What to do:
Return each line below holding the string "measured".

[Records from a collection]
****************************************

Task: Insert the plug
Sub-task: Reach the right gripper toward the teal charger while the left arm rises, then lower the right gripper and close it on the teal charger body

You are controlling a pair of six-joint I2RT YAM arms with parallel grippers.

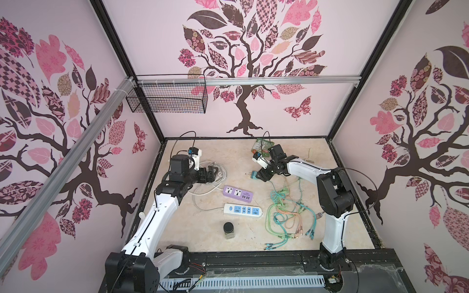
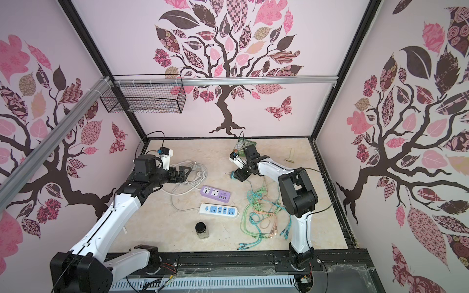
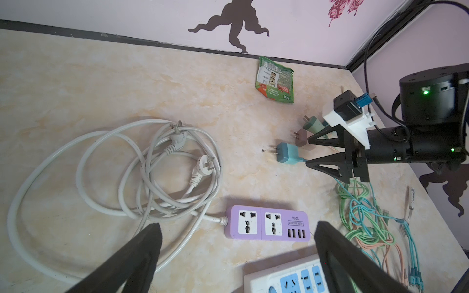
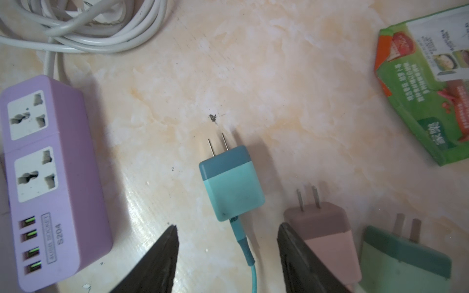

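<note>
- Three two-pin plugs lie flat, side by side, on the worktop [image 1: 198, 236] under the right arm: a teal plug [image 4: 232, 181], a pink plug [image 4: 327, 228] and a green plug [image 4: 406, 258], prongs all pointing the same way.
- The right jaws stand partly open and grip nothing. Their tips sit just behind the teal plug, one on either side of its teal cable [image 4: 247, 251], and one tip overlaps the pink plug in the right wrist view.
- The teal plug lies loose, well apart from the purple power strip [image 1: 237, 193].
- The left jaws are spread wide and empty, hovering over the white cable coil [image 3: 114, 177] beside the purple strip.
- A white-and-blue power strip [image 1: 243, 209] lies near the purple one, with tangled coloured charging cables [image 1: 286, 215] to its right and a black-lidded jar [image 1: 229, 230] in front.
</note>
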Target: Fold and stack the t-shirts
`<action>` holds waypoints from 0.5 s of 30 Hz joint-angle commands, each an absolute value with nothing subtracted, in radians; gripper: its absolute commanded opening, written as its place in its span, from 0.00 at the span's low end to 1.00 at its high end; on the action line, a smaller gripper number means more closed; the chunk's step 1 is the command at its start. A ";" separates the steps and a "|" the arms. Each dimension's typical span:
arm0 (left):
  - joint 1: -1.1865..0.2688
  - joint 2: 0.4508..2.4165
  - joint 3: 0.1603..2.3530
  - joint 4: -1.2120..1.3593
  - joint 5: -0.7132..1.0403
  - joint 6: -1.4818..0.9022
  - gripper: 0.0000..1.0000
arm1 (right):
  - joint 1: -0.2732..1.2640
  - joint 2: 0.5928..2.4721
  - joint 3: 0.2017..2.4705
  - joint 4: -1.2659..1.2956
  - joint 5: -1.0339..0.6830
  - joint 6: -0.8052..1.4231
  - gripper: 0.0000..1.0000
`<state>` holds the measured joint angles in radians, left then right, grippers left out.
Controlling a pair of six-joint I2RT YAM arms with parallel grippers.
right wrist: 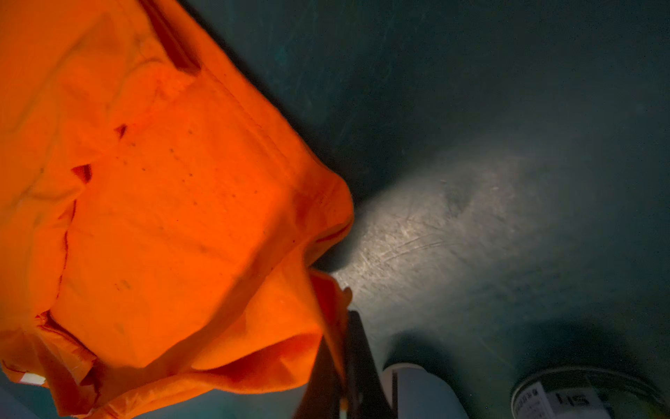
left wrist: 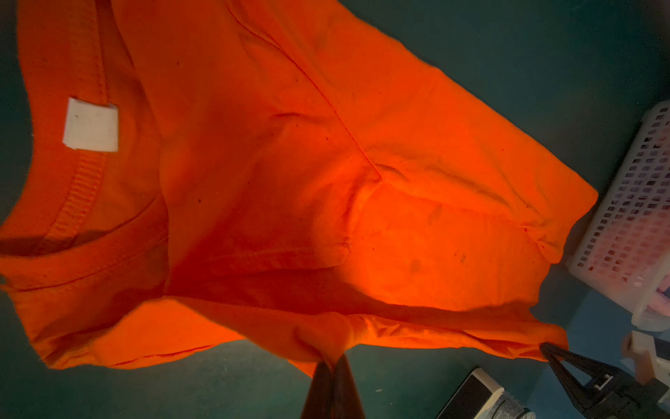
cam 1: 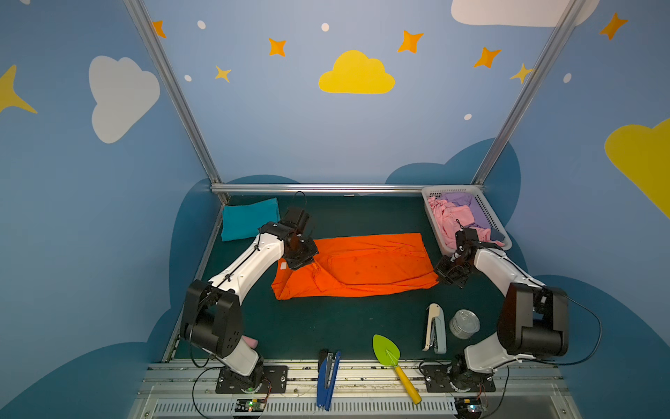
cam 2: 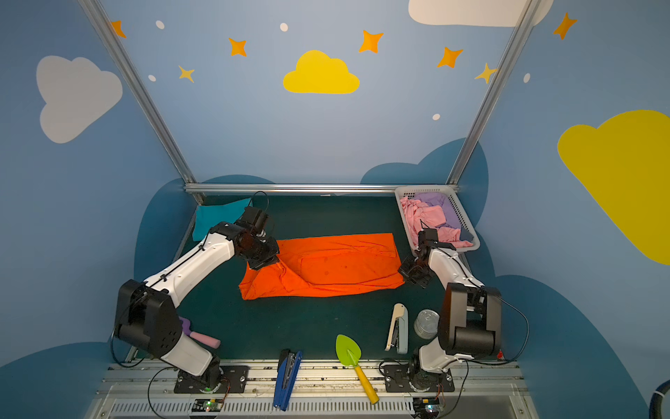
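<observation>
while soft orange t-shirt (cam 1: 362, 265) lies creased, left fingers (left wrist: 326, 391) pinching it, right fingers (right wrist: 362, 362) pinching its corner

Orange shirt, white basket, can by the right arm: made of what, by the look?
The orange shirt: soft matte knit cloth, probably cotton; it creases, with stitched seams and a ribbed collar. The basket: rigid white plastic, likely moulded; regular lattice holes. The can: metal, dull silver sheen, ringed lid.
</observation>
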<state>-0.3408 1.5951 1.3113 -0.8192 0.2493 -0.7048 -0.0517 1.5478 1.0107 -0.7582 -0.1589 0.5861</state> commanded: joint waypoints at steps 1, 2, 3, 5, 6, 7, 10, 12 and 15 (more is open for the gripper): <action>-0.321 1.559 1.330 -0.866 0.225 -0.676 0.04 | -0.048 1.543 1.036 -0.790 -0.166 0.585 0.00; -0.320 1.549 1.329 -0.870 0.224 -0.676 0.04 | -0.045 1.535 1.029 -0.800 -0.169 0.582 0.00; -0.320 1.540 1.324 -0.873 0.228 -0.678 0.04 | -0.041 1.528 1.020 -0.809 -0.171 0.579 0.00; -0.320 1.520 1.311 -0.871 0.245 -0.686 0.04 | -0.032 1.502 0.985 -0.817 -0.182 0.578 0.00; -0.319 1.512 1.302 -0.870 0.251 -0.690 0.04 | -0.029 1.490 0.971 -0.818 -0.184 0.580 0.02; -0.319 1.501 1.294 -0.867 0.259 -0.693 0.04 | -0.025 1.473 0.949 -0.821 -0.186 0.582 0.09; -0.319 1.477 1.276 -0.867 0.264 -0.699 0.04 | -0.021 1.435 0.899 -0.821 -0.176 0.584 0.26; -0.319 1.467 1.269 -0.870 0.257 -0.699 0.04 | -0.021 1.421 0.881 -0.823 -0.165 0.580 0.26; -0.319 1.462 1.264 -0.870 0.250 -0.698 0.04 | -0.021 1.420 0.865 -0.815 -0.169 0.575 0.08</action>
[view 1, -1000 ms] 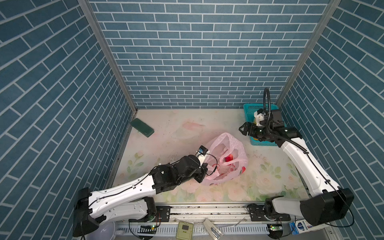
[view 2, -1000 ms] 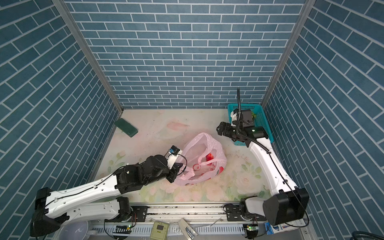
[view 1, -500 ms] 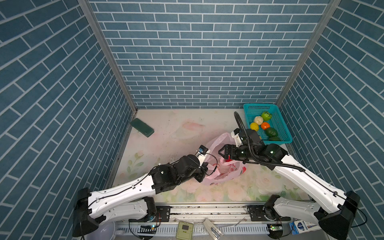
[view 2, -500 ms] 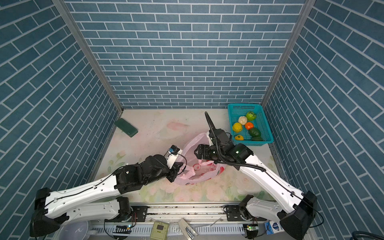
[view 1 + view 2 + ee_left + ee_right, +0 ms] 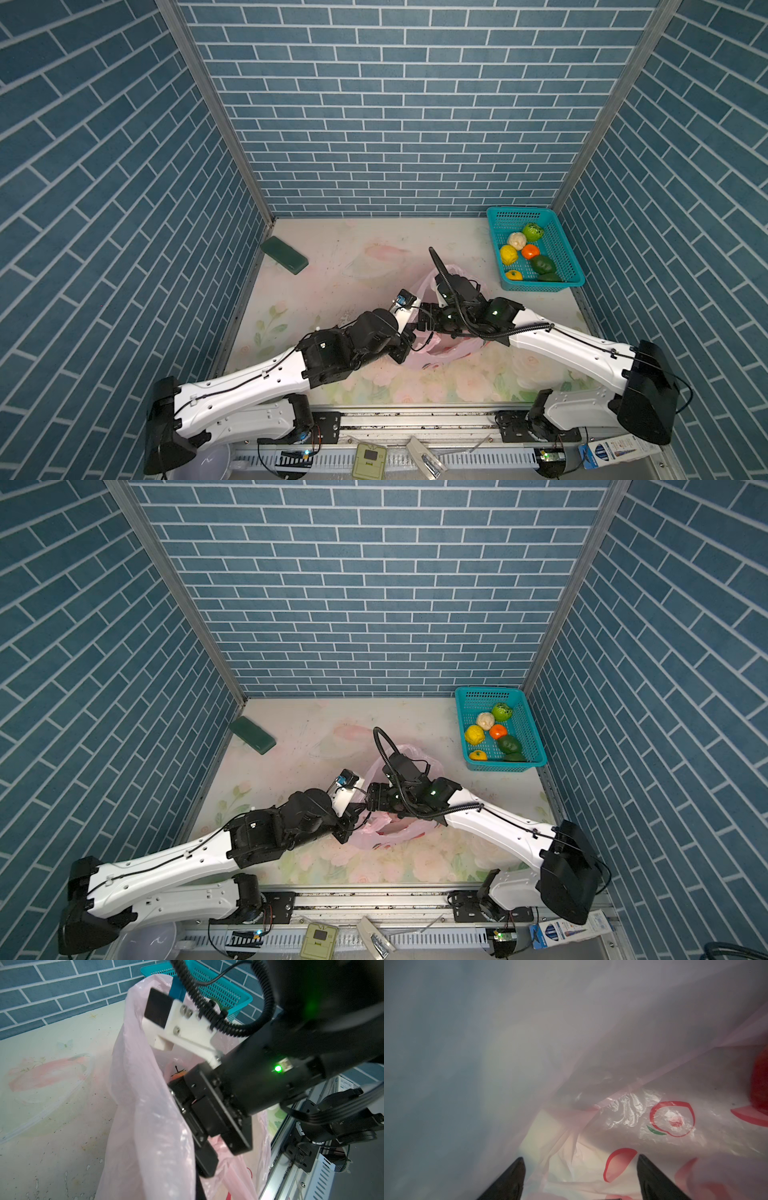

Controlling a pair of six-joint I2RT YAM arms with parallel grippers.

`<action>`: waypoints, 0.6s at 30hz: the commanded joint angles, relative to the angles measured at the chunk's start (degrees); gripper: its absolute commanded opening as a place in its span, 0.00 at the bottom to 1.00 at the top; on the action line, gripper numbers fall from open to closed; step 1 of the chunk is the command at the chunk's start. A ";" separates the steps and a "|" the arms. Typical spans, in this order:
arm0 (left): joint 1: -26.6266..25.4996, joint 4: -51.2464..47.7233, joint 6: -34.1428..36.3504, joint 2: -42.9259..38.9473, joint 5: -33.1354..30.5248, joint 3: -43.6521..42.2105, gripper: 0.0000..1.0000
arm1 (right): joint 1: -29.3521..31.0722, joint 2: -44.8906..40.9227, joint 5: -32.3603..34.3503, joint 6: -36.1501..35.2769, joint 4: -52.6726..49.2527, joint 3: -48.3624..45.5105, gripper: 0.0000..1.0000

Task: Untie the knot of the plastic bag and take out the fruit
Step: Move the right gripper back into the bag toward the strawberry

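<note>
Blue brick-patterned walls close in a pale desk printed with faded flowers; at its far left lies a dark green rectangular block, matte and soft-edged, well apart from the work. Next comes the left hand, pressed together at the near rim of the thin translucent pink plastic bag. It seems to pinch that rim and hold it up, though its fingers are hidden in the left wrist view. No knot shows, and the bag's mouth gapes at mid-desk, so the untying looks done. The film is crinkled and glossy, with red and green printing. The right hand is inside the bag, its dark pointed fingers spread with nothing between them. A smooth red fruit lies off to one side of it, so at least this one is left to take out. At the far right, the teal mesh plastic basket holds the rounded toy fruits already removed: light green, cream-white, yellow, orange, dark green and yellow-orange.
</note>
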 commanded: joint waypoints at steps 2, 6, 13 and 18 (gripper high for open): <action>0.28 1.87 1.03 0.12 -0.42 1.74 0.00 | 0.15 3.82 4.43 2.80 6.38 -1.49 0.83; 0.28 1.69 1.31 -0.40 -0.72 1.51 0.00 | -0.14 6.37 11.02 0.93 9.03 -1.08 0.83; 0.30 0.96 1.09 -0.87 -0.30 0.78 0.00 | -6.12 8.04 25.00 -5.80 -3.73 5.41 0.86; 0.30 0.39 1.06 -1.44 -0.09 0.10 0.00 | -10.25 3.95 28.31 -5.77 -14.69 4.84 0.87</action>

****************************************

Answer section:
`<state>` holds the measured joint angles in radians, left then right, grippers left out.
`<action>`: waypoints, 0.6s at 30hz: the commanded joint angles, relative to the angles measured at the chunk's start (degrees); gripper: its absolute commanded opening as a place in its span, 0.00 at the bottom to 1.00 at the top; on the action line, gripper numbers fall from open to closed; step 1 of the chunk is the command at the chunk's start. A ";" separates the steps and a "|" the arms. Typical spans, in this order:

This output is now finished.